At this point, we should sum the output \ (\mathscr H (\MATHRM x) \) of the network with the original input \ (\MATHRM x\) before calculating the loss.
So the network is as follows:

So the connection is possible, so the reverse propagation algorithm can be applied.

Of course, why learning "all 0" is simpler, without detailed theoretical analysis, and requires a lot of experimental proof.

The experimental results on the right graph show that the degradation of the left graph is effectively solved.

Thesis study: Deep residual learning for image recognition

Contact Us

The content source of this page is from Internet, which doesn't represent Alibaba Cloud's opinion; products and services mentioned on that page don't have any relationship with Alibaba Cloud. If the content of the page makes you feel confusing, please write us an email, we will handle the problem within 5 days after receiving your email.

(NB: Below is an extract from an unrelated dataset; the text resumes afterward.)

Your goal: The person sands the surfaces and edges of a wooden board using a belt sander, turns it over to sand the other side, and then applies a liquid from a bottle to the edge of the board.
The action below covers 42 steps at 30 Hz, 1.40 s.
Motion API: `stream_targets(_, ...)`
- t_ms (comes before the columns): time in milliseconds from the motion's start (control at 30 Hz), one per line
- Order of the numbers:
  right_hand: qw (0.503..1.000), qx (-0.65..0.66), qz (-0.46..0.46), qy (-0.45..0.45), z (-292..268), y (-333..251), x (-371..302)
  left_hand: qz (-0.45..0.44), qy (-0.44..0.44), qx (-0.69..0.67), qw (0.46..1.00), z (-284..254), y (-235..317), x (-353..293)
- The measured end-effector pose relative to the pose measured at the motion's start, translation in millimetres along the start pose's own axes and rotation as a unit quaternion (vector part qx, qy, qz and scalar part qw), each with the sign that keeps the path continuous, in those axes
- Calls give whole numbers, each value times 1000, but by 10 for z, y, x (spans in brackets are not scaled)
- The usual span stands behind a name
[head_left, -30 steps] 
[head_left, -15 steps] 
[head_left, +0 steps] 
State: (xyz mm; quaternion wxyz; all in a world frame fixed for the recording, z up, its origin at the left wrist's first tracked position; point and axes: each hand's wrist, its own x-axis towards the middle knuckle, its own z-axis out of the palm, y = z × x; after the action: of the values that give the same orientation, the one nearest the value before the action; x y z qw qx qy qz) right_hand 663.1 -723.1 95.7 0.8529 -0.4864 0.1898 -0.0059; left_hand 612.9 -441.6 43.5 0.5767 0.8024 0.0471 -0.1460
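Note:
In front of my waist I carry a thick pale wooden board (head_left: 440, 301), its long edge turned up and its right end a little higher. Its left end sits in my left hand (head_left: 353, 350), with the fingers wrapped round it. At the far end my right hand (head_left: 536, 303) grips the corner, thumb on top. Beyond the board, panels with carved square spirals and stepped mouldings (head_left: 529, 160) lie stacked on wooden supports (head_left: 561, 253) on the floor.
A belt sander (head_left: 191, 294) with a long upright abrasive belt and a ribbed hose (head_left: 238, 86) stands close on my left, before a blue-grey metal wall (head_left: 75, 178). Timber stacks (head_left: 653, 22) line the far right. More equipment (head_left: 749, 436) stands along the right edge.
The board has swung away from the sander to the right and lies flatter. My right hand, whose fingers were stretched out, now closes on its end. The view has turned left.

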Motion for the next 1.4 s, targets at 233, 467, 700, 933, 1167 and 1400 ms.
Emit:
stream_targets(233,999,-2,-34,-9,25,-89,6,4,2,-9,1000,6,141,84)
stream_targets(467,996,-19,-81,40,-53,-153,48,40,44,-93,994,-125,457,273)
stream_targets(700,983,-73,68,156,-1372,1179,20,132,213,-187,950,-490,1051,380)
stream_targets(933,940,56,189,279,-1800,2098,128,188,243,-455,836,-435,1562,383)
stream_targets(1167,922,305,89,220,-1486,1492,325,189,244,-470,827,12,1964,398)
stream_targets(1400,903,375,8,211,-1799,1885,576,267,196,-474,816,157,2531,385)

If you find any instances of plagiarism from the community, please send an email to: info-contact@alibabacloud.com and provide relevant evidence. A staff member will contact you within 5 working days.

A Free Trial That Lets You Build Big!

Start building with 50+ products and up to 12 months usage for Elastic Compute Service

  • Sales Support

    1 on 1 presale consultation

  • After-Sales Support

    24/7 Technical Support 6 Free Tickets per Quarter Faster Response

  • Alibaba Cloud offers highly flexible support services tailored to meet your exact needs.